**WHAT YOU SHOULD DO**
Transcribe the entire listing exactly.

>>

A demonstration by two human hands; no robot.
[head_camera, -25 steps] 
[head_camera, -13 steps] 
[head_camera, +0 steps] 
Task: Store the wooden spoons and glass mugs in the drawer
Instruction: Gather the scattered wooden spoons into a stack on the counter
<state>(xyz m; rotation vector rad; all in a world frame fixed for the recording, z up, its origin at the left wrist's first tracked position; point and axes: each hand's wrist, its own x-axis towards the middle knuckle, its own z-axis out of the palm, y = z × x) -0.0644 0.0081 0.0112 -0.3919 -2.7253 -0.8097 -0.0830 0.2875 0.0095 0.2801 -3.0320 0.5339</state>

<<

**EXPECTED OUTPUT**
A demonstration by two human hands; no robot.
[head_camera, -25 steps] 
[head_camera, -13 steps] 
[head_camera, +0 steps] 
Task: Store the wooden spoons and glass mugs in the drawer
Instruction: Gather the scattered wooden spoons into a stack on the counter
<state>(xyz m; rotation vector rad; all in a world frame fixed for the recording, z up, its origin at the left wrist's first tracked position; point and axes: each hand's wrist, its own x-axis towards the middle knuckle, its own z-axis out of the palm, y = z × x) -0.0644 0.0081 0.0112 -0.3919 -2.7253 -0.8097 -0.0830 0.2875 0.0095 0.2801 -3.0320 0.5339</state>

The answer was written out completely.